**Task details**: Would you repeat the listing exactly, without any of its images?
┌─ Given information
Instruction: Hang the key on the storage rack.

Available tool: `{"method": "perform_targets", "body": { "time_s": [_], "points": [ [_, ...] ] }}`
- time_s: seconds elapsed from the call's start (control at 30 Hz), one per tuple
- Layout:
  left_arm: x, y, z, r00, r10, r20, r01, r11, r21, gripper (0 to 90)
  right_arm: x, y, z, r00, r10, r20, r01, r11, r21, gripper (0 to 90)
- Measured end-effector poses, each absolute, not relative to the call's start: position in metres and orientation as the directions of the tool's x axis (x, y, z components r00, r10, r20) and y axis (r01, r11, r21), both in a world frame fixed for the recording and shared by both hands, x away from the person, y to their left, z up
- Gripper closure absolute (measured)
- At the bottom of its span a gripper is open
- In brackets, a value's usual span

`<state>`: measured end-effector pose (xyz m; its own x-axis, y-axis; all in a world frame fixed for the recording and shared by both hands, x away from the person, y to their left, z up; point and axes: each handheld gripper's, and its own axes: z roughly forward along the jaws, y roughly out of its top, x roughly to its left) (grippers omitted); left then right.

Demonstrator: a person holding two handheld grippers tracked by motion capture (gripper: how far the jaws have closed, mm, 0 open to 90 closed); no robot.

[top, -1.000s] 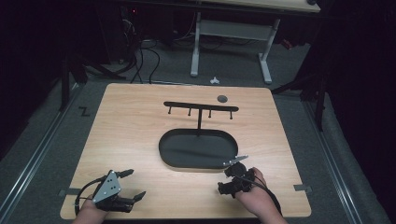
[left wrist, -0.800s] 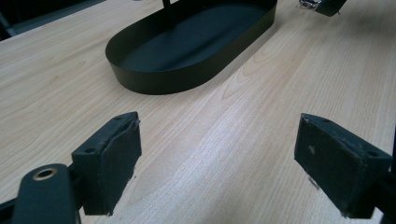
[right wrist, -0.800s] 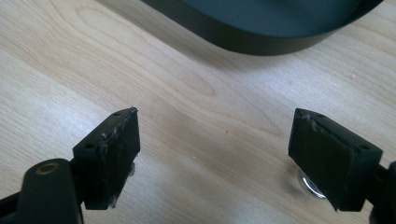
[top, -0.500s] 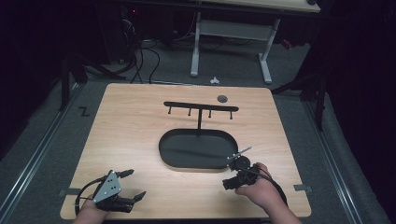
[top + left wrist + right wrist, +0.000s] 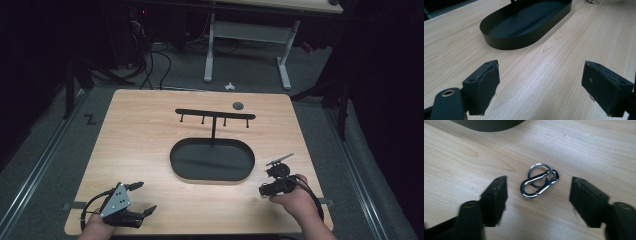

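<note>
R gripper [image 5: 539, 192]: jaws spread wide, nothing gripped; held low over the tabletop [image 5: 140, 145], off the tray's near-right end.
Carabiner [image 5: 537, 184]: silver clip w/ key ring [image 5: 536, 171] threaded on it; seen lying flat on the wood in the right gripper view, just below the tray's edge, between the two jaws but touched by neither. Gap left on both sides.
Ring detail: a smaller ring is seen at the carabiner's upper end; exact linkage can't be told.
L gripper [image 5: 541, 87]: jaws wide apart, empty; bare wood seen between the pads. In the high view it [image 5: 142, 197] is held near the table's front edge, well left of and nearer than the tray.
Tray [image 5: 177, 152]: black oval, shallow wall, set approx mid-table; inside looks bare in the left gripper view.
Rack [image 5: 215, 114]: black T-bar w/ small pegs hung beneath, its post rising from the tray's far side.
Disc [image 5: 238, 105]: small dark round item, beyond the tray, just right of the rack's bar.
Hands: R hand [image 5: 295, 202] wrapped round its gripper, near-right of tray; cable looped beside the wrist.
</note>
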<state>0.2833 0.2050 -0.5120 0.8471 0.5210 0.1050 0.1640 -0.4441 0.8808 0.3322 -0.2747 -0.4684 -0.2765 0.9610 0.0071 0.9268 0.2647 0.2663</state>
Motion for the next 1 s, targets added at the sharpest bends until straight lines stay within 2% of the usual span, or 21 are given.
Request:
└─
**Your solution**:
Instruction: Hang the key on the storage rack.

Available tool: `{"method": "perform_targets", "body": { "time_s": [_], "points": [ [_, ...] ] }}`
- time_s: seconds elapsed from the call's start (control at 30 Hz), one per tuple
- Layout:
  left_arm: x, y, z, r00, r10, r20, r01, r11, r21, gripper (0 to 90)
  right_arm: x, y, z, r00, r10, r20, r01, r11, r21, gripper (0 to 90)
- Measured end-effector poses, each absolute, not relative to the call's start: position in metres and orientation as the directions of the tool's x axis (x, y, z components r00, r10, r20) and y axis (r01, r11, r21), both in a world frame fixed for the recording and shared by both hands, x away from the person, y to their left, z up
- Gripper closure absolute (measured)
- At the bottom of its span a gripper is open
- In brackets, a value's usual span

`<state>`: measured end-effector pose (xyz m; its own x-axis, y-axis; all in a world frame fixed for the recording and shared by both hands, x away from the person, y to their left, z up; point and axes: each handheld gripper's, and its own axes: z roughly forward along the jaws, y roughly out of its top, x roughly to its left) (grippers omitted); left then right.

Demonstrator: a person holding two handheld grippers tracked by motion capture (gripper: how far the jaws have closed, mm, 0 open to 90 closed); no robot.

[top, -1.000s] 
[left wrist, -0.800s] 
[right wrist, -0.800s] 
[top, -0.500s] 
[top + left wrist + right wrist, +0.000s] 

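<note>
R gripper [image 5: 539, 192]: jaws spread wide, nothing gripped; held low over the tabletop [image 5: 140, 145], off the tray's near-right end.
Carabiner [image 5: 537, 184]: silver clip w/ key ring [image 5: 536, 171] threaded on it; seen lying flat on the wood in the right gripper view, just below the tray's edge, between the two jaws but touched by neither. Gap left on both sides.
Ring detail: a smaller ring is seen at the carabiner's upper end; exact linkage can't be told.
L gripper [image 5: 541, 87]: jaws wide apart, empty; bare wood seen between the pads. In the high view it [image 5: 142, 197] is held near the table's front edge, well left of and nearer than the tray.
Tray [image 5: 177, 152]: black oval, shallow wall, set approx mid-table; inside looks bare in the left gripper view.
Rack [image 5: 215, 114]: black T-bar w/ small pegs hung beneath, its post rising from the tray's far side.
Disc [image 5: 238, 105]: small dark round item, beyond the tray, just right of the rack's bar.
Hands: R hand [image 5: 295, 202] wrapped round its gripper, near-right of tray; cable looped beside the wrist.
</note>
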<state>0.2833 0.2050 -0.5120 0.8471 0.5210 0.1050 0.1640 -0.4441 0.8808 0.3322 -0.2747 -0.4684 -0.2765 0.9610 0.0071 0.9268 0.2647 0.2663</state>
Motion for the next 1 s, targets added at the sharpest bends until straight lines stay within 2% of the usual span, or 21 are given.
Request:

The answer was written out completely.